EXERCISE OBJECTIVE →
In the data below, find every line with the string "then" and pull it out.

EXERCISE MATERIAL →

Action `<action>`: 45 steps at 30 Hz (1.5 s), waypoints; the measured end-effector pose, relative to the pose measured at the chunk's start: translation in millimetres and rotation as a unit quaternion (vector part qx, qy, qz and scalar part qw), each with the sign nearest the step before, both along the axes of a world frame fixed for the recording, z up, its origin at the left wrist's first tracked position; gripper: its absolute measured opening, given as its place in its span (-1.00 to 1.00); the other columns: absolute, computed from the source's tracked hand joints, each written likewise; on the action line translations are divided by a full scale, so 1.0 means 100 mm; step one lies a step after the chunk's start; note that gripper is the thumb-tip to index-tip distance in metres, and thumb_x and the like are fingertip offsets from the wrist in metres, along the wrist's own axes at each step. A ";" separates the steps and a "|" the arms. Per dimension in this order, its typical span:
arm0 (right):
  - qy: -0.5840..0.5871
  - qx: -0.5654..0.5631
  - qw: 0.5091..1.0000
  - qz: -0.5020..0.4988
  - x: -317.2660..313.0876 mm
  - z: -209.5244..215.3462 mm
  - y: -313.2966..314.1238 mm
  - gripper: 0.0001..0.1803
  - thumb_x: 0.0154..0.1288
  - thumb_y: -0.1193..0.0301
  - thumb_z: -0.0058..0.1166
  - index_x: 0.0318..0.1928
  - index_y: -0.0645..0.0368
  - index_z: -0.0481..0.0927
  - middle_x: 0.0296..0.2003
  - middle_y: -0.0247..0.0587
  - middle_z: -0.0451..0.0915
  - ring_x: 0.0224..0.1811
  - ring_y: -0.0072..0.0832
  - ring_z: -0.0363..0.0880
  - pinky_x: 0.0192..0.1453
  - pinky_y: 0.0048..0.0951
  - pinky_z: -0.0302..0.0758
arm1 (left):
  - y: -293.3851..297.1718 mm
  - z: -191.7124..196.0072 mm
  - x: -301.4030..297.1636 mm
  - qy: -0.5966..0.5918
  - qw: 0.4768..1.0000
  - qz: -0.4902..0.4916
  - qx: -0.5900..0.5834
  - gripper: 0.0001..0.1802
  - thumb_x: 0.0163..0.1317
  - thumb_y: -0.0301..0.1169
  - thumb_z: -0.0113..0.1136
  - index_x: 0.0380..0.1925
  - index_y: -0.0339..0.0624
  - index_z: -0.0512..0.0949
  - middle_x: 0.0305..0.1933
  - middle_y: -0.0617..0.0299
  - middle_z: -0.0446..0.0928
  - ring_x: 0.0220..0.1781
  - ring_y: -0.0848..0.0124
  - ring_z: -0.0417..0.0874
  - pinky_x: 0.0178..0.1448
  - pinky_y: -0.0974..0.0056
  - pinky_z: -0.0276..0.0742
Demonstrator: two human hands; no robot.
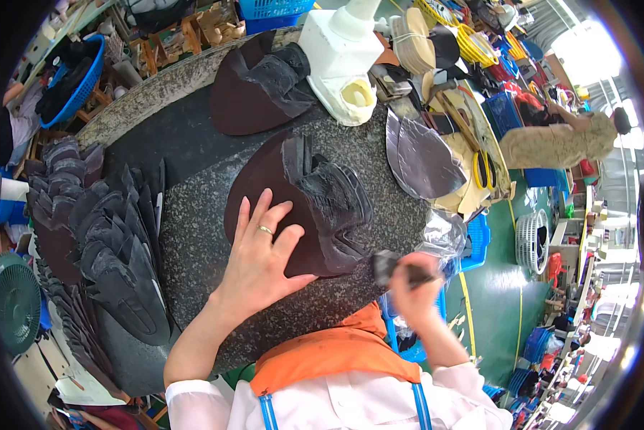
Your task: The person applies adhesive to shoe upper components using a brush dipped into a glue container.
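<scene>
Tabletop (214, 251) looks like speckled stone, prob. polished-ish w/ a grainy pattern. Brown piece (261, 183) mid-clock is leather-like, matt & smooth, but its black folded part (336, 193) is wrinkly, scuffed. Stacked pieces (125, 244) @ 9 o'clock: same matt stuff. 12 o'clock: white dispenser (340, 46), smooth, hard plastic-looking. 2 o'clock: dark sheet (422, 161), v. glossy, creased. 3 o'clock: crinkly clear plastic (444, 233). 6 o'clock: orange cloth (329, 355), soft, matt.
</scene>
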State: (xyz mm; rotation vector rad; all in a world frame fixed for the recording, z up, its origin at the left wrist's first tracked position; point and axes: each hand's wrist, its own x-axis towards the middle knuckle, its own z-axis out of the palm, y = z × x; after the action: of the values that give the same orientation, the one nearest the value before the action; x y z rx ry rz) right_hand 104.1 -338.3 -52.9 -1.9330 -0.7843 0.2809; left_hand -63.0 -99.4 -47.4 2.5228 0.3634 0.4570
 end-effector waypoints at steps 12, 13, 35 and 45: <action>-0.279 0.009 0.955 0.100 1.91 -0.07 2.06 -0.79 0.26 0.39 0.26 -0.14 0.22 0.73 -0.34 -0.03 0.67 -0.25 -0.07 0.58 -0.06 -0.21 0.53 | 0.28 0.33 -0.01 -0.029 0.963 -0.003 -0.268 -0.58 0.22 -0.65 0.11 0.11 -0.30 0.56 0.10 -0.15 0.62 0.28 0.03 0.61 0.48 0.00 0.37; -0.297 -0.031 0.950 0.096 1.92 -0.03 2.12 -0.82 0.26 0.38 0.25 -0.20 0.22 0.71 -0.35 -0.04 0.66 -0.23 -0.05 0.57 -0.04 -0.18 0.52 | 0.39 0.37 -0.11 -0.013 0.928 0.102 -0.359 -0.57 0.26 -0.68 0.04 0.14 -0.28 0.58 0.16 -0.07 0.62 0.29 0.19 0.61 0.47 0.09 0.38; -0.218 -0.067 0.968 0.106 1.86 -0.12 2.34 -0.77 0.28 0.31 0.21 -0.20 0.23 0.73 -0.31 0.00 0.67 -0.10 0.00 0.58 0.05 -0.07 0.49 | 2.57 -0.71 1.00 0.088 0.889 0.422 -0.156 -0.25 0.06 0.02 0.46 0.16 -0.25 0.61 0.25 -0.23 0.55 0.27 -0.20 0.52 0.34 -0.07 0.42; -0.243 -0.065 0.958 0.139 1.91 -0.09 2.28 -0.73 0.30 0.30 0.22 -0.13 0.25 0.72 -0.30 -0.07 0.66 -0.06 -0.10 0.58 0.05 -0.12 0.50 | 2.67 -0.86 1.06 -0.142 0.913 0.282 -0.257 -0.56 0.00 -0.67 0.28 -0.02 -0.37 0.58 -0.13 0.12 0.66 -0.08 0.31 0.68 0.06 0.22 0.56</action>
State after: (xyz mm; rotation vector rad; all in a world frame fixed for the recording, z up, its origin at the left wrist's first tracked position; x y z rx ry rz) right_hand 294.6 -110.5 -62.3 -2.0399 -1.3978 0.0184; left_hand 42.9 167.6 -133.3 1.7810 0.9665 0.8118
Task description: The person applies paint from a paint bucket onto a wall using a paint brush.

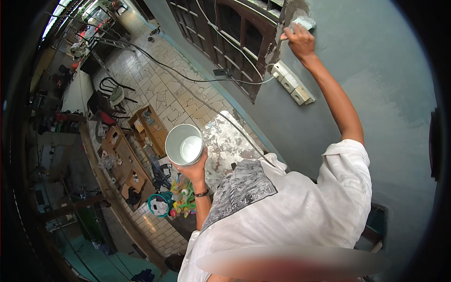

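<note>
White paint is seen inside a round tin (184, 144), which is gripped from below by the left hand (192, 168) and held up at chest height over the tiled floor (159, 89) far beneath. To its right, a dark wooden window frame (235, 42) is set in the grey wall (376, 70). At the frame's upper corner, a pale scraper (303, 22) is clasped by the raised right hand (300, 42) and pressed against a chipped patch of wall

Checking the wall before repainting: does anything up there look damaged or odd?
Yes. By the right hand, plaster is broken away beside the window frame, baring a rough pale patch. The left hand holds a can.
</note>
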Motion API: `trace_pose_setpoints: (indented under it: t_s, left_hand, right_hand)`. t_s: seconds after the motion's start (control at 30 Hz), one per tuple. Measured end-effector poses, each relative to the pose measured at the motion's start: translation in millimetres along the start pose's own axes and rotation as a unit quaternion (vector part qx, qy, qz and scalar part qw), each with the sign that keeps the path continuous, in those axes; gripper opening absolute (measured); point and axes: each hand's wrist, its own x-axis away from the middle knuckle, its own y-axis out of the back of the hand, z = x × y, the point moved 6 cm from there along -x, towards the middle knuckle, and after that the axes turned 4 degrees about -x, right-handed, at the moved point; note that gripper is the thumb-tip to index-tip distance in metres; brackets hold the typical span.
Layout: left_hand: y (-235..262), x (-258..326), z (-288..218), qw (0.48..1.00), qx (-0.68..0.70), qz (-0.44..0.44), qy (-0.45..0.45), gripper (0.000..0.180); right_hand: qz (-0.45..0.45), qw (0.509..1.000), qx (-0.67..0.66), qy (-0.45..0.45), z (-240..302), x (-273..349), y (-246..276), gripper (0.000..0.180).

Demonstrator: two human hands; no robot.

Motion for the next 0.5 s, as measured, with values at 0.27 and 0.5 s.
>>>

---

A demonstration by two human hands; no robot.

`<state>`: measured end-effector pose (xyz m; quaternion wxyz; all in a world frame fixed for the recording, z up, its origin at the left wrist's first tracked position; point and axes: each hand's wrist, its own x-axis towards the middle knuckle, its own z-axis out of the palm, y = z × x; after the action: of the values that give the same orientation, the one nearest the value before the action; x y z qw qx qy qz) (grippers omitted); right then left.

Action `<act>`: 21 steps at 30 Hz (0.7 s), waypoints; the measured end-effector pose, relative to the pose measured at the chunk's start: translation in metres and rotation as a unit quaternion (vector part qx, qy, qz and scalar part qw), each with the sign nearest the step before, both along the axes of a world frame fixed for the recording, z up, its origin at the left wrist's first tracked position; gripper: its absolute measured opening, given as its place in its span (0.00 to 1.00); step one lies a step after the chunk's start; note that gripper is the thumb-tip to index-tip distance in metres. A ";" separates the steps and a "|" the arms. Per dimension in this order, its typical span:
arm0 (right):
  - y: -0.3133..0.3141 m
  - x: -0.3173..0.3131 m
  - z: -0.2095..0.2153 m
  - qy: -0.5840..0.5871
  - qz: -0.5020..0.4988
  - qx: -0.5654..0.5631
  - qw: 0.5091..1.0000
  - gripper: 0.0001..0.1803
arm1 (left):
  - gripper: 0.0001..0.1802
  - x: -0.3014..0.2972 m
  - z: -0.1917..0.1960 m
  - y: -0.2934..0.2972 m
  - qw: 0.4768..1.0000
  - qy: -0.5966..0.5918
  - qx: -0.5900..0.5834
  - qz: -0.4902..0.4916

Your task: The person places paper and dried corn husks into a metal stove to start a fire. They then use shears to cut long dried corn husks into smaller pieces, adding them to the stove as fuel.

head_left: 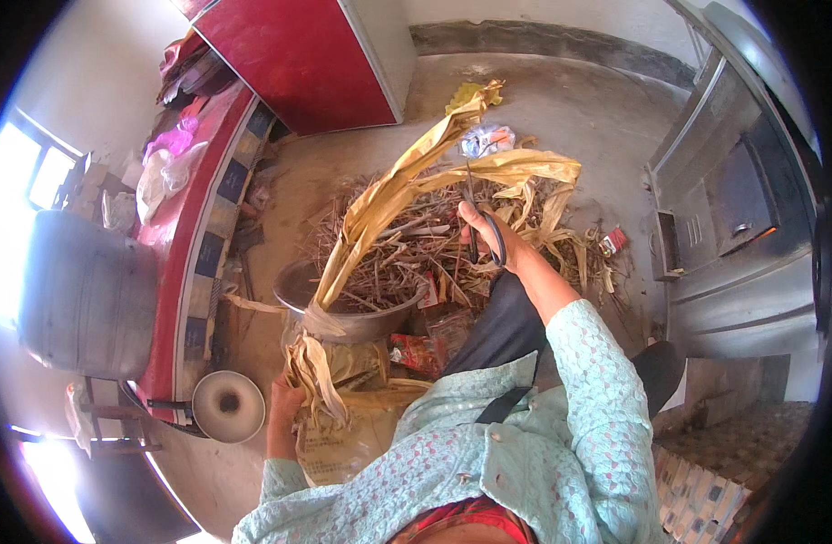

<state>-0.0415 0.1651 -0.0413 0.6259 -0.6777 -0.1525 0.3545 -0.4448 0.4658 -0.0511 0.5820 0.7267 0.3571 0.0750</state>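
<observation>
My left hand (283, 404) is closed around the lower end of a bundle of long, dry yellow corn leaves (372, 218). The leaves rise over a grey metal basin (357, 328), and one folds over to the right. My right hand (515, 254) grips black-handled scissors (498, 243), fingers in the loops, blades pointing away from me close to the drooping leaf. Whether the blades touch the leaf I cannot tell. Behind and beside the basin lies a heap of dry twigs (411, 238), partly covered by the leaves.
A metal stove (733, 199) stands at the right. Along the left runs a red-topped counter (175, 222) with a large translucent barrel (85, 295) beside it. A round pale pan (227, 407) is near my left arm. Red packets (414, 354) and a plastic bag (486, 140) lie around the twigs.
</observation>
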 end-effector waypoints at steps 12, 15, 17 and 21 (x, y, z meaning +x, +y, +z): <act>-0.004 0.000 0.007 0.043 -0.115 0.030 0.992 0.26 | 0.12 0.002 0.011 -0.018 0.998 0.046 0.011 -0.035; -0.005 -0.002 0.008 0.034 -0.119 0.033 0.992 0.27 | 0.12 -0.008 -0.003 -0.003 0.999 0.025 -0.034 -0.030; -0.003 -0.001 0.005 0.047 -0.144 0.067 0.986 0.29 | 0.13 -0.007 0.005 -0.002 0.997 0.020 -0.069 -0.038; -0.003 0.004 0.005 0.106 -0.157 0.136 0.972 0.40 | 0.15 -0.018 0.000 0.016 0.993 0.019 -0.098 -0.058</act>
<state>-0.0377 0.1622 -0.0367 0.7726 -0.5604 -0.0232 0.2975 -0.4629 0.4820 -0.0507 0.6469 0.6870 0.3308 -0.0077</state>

RESPONSE →
`<state>`: measured end-effector pose (xyz m; quaternion wxyz; all in a world frame fixed for the recording, z up, its origin at the left wrist's first tracked position; point and axes: each hand's wrist, its own x-axis towards the middle knuckle, its own z-axis out of the palm, y = z × x; after the action: of the values that give the same orientation, the one nearest the value before the action; x y z qw qx qy qz) (grippers omitted); right then left.
Your task: The person places paper and dried corn husks into a metal stove to start a fire. They then use shears to cut long dried corn husks into smaller pieces, adding them to the stove as fuel.

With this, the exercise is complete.